TASK GOAL: Would you repeat the listing below exactly, with no pictures in it?

INFORMATION SUPPLIED:
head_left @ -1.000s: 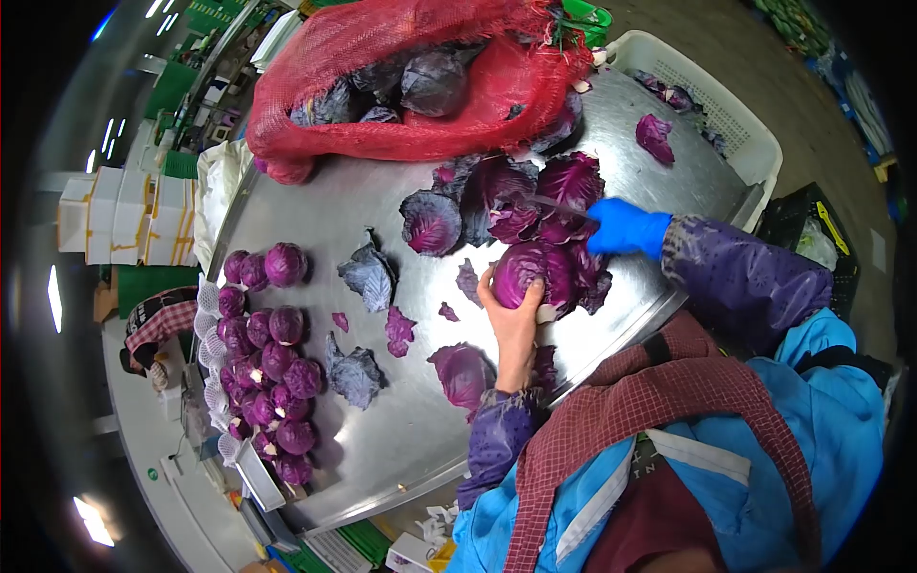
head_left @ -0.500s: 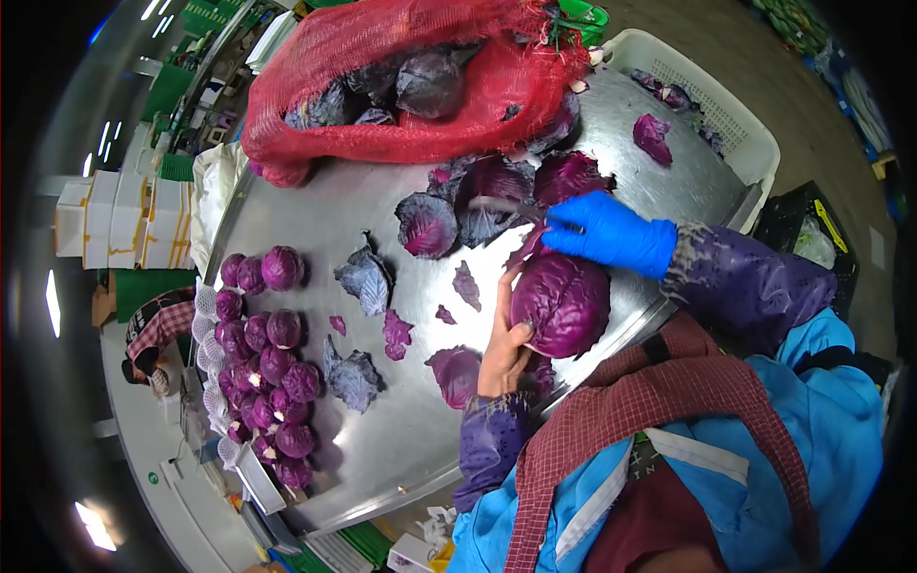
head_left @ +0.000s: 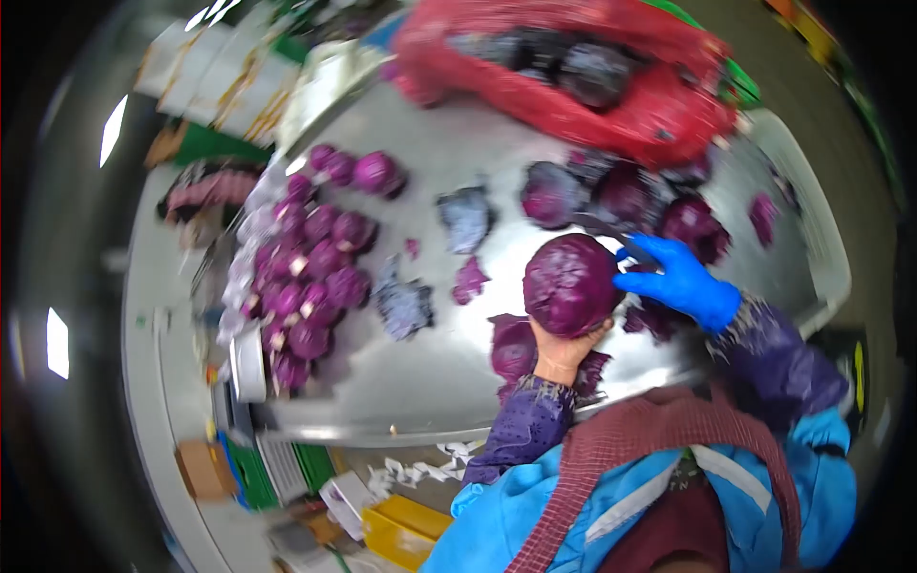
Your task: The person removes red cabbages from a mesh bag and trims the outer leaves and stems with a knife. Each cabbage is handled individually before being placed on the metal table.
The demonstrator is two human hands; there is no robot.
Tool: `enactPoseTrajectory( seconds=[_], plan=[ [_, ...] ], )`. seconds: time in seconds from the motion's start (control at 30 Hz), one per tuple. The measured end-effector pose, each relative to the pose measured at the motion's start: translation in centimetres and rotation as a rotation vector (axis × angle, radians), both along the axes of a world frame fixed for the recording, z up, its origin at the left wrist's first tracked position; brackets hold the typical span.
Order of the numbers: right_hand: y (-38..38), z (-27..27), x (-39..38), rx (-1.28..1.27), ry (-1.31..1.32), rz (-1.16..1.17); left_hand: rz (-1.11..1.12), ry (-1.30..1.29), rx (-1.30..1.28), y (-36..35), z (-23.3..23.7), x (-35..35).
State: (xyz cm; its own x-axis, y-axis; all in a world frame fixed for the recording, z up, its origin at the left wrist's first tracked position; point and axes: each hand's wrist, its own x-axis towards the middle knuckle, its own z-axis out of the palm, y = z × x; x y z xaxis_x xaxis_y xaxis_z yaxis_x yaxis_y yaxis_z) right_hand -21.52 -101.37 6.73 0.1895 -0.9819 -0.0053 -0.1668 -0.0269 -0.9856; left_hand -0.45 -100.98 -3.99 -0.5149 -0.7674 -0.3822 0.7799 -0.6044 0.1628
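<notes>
A round red cabbage rests in my bare left hand, whose fingers and thumb cup it from below. My right hand, in a blue glove, is closed around a knife; its dark, blurred blade points left past the top of the cabbage. The gloved fingertips lie right at the cabbage's right side. Under and beside my hands are loose purple leaves on the metal table. Dark outer leaves lie just beyond the cabbage.
A red mesh sack of dark cabbages lies at the far side. Many small trimmed cabbages are grouped at the left, beside white foam nets. A pale crate stands at the right. Another person is at the far left.
My view has swung, so the table appears shifted right. The cabbage has been raised and turned in my left hand. My gloved hand has moved from above it to its right side.
</notes>
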Motion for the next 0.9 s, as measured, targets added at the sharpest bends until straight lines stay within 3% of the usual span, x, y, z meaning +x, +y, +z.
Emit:
enactPoseTrajectory(
  seconds=[0.03,0.07,0.13,0.33,0.37,0.43,0.47,0.5,0.53,0.6,0.67,0.7,0.73,0.8,0.87,0.9],
  plan=[
    [-0.6,-0.6,-0.1,0.349,-0.066,-0.032,0.017,0.08,-0.005,-1.0,1.1,1.5],
    [-0.7,-0.6,0.0,0.477,-0.108,-0.077,0.027,0.161,-0.01,-1.9,2.8,2.8],
    [-0.9,-2.8,-0.2,0.311,0.0,-0.103,0.359,-0.252,0.165,-3.9,8.6,5.0],
    [0.1,-10.4,-2.5,0.324,-0.051,0.116,0.784,-0.361,-0.108,-11.4,10.5,22.2],
    [0.4,-8.8,-2.0,0.419,-0.053,0.091,0.841,-0.78,-0.511,-13.8,6.4,29.3],
    [0.7,-7.5,-2.1,0.403,-0.01,0.055,0.848,-2.023,-0.759,-13.9,11.6,28.8],
    [1.0,-7.3,-3.2,0.39,0.044,0.066,1.051,-1.775,-0.879,-14.7,11.3,30.2],
    [0.8,-9.1,-4.6,0.272,0.151,0.021,0.871,-1.884,-0.848,-15.6,11.4,31.4],
    [0.8,-12.1,-7.4,-0.105,0.362,0.062,0.741,-1.844,-0.596,-16.0,11.3,32.1],
    [0.9,-11.0,-11.7,0.283,0.182,-0.128,0.989,-0.528,-0.054,-19.1,14.5,29.5],
    [0.7,-7.6,-15.5,0.623,0.115,-0.507,0.754,-0.637,-0.245,-21.9,13.9,26.4],
    [0.6,-7.3,-17.3,0.582,0.158,-0.641,0.618,-0.642,-0.344,-23.3,13.4,24.5],
    [0.6,-7.4,-19.1,0.539,0.206,-0.767,0.504,-0.734,-0.477,-24.7,12.3,22.2],
    [0.0,-9.6,-22.3,0.208,0.222,-0.92,0.332,-0.791,-0.622,-25.5,13.4,13.6],
    [-1.8,-5.0,-20.1,0.116,-0.03,-0.932,0.224,-0.75,-0.616,-27.4,12.8,5.8],
    [-3.8,-6.1,-20.4,-0.091,-0.096,-0.837,0.122,-0.699,-0.693,-28.2,12.6,1.8]
  ],
)
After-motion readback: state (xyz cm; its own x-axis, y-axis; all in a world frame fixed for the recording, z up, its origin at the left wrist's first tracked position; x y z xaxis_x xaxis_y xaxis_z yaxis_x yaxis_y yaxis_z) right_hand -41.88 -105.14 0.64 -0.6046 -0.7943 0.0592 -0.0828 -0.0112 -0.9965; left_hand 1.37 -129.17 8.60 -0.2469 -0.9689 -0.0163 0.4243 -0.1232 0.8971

WRITTEN ANSWER:
head_left @ -1.000s: 
head_left @ -0.500s: 
head_left @ +0.000s: 
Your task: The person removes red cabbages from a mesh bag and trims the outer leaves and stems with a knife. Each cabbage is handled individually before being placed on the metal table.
The demonstrator is two human hands; there is no robot.
Tool: `enactPoseTrajectory( seconds=[_], plan=[ [_, ...] ], )`. seconds: time in seconds from the motion's start (control at 30 Hz), one per tuple. The measured end-effector pose, each relative to the pose measured at the motion's start: translation in centimetres and rotation as a rotation vector (axis × angle, radians), both along the axes of a world frame fixed for the recording, z up, its origin at the left wrist's first tracked position; brackets hold the typical span.
Order of the numbers: right_hand: y (-38..38), z (-27..27), x (-39..38), rx (-1.28..1.27), ry (-1.31..1.32), rz (-1.16..1.17); left_hand: rz (-1.11..1.12), ry (-1.30..1.29), rx (-1.30..1.28), y (-36..35), z (-23.3..23.7), x (-35..35).
State: (xyz cm; its own x-axis, y-axis; all in a world frame fixed for the recording, z up, its origin at the left wrist's first tracked position; point and axes: each hand's wrist, its own x-axis towards the middle knuckle, its own z-axis out of the palm, y = z × x; x y z xaxis_x xaxis_y xaxis_z yaxis_x yaxis_y yaxis_z) right_hand -21.52 -101.37 6.73 0.1895 -0.9819 -0.0053 -0.1668 -0.0269 -0.9856; left_hand -0.45 -100.98 -3.99 -0.5149 -0.7674 -0.3822 0.7799 -0.6044 0.1628
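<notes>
A round red cabbage rests in my bare left hand, whose fingers and thumb cup it from below. My right hand, in a blue glove, is closed around a knife; its dark, blurred blade points left past the top of the cabbage. The gloved fingertips lie right at the cabbage's right side. Under and beside my hands are loose purple leaves on the metal table. Dark outer leaves lie just beyond the cabbage.
A red mesh sack of dark cabbages lies at the far side. Many small trimmed cabbages are grouped at the left, beside white foam nets. A pale crate stands at the right. Another person is at the far left.
My view has swung, so the table appears shifted right. The cabbage has been raised and turned in my left hand. My gloved hand has moved from above it to its right side.
</notes>
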Motion for the next 0.9 s, as measured, targets added at the sharpest bends until straight lines stay within 3% of the usual span, x, y, z meaning +x, +y, +z.
Emit:
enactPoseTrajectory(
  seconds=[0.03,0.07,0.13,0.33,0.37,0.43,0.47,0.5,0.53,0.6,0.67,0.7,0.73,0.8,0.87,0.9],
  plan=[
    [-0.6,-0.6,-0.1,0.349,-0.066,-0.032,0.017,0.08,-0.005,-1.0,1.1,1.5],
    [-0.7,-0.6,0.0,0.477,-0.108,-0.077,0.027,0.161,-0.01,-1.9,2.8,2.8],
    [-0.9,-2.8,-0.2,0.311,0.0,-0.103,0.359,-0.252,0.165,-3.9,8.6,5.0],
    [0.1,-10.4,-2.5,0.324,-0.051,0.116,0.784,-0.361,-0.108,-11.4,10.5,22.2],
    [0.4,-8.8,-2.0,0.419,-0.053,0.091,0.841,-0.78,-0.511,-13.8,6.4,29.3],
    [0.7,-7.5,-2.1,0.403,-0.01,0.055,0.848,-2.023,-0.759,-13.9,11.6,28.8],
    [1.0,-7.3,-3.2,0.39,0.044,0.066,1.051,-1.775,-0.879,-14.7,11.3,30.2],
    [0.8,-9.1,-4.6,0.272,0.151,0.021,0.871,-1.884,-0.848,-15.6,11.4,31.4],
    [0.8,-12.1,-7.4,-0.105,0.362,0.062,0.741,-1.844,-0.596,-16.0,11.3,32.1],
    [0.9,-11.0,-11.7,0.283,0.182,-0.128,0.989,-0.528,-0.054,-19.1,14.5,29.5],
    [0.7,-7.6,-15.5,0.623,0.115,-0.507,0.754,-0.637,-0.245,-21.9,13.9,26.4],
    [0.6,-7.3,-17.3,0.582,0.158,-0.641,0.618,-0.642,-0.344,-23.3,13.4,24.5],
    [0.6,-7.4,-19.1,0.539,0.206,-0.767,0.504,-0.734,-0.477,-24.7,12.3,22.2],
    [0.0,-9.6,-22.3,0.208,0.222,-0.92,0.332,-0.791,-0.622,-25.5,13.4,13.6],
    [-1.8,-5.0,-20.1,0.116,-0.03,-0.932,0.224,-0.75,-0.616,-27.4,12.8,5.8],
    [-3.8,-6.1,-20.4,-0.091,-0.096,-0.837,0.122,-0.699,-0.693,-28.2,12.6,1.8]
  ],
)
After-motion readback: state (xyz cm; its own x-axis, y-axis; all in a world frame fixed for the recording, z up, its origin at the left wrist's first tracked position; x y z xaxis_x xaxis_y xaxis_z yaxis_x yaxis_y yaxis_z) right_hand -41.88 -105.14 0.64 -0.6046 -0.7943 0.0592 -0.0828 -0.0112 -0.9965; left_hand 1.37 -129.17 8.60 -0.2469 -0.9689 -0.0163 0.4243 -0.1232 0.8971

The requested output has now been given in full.